30 Temmuz 2012 Pazartesi
Benliğinden Kurtul
Yaşamı ve şu an içinde bulunduğumuz biyolojik bedeni akıl ile ele alıp değerlendirenin, Ölüm diye adlandırdığımız binevi geçiş süreci tam bir ahenk içinde gelişip, verimli oluşacağı kaçınılmazdır. Aksini düşünen Birey ise içinde parlayan ışığı henüz keşif edememiş ve kapanmasını tetikleyerek aydınlanmasını engelleyendir.
Ahiret hayatına atacağı merdivenin basamakları özünde mevcut iken, bireyin kendisinde bulunan , “O gizli bir hazine idi bilinmeyi irade etti ve bu nedenle evreni hak etti” diye seslenen sessiz haykırışın ikâzını gün ışığına çıkarmaktaki zorlanmasının sebebi aslında, bilinçsizce ve hatta bilincine kurban düşerek oluşturduğu bloke´nin ve kilitlenmişliğin etkisidir diyebiliriz!.. Tıpkı bir kelebek etkisi gibi.. Göbek bağını dünyasından koparamayan için gelecek hiç bir şey ifade etmez.. Nedir gelecek adı altında anladığı?.. Geleceğine dahi bedensel prangasıyla sınır biçmiştir.. Sahnesi tasarladığı bir oyun sahası.. Süresi oyununu oynamaya yetmeyecek kadar az!..

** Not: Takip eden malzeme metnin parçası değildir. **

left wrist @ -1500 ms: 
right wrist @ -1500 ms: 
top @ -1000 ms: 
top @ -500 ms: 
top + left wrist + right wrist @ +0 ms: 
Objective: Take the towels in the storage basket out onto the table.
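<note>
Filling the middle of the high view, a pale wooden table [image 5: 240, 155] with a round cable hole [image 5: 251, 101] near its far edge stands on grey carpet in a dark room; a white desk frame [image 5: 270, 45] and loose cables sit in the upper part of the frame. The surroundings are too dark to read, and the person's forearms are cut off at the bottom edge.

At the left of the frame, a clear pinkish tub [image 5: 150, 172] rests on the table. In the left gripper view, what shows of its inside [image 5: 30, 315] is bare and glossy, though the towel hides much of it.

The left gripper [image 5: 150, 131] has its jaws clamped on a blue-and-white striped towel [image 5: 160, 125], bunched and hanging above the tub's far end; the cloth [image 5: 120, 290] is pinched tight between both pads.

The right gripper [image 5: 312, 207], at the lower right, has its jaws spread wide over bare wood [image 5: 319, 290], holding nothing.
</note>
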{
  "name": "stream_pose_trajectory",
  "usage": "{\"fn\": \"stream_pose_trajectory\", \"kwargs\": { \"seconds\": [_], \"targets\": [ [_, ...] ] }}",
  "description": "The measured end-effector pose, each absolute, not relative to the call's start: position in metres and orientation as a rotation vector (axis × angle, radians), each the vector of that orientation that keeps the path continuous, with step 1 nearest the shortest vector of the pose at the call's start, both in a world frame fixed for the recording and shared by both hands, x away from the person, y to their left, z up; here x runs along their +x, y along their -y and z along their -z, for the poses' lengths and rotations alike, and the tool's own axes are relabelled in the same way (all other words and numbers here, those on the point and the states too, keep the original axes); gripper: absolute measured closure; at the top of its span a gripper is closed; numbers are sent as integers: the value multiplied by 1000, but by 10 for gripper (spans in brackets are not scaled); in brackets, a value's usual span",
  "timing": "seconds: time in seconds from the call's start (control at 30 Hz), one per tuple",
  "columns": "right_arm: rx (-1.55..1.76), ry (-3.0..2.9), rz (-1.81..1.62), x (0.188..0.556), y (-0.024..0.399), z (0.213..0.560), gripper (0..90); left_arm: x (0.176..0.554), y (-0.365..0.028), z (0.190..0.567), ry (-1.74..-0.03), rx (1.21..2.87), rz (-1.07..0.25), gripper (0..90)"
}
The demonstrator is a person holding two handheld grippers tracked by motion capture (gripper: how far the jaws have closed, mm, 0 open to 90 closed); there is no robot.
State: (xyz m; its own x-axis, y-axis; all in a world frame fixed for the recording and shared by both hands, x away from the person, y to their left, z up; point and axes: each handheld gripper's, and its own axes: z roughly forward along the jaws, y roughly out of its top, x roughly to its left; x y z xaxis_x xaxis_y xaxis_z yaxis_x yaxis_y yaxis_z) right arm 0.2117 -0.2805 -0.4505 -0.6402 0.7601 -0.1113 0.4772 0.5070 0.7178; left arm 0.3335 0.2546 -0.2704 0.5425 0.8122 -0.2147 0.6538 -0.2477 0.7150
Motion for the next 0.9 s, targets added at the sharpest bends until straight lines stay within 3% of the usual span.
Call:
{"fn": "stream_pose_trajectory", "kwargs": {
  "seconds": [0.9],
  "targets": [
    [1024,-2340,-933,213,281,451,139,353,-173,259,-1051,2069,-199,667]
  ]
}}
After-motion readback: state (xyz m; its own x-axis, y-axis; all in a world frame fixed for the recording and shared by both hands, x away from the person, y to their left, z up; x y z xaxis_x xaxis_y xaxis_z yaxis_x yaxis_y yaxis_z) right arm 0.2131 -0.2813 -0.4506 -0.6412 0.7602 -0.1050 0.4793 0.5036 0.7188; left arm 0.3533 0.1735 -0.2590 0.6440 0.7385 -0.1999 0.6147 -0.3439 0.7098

„Zira kişi, verdiği yanlış hükümle beynini kilitler ve artık o gerçekle yüz yüze gelse de onu değerlendiremez!“ der Üstad Ahmed Hulûsi „Kilitlenmişlik“ başlıklı makâlesinde..
Varlığının yalnızca madde´den oluştuğunu iddia edenin sonuçları görüp idrak edemeyenin ödeyeceği hesaptır değerini değerlendirememek.. Karşı karşıya kalacağıyla.. Kiminle?.. Kendisiyle yüzleştiğinde.. Ne zaman?.. Her An..
Gerçeklik payını red edemeyeceğimiz tek realite ile karşılaştığımız zaman, geliştirip benimsediğimiz dünyamızdan ayrılmanın sonucu, edindigimiz bilgi ve uyguladigimiz çalişmalara dayalıdır!..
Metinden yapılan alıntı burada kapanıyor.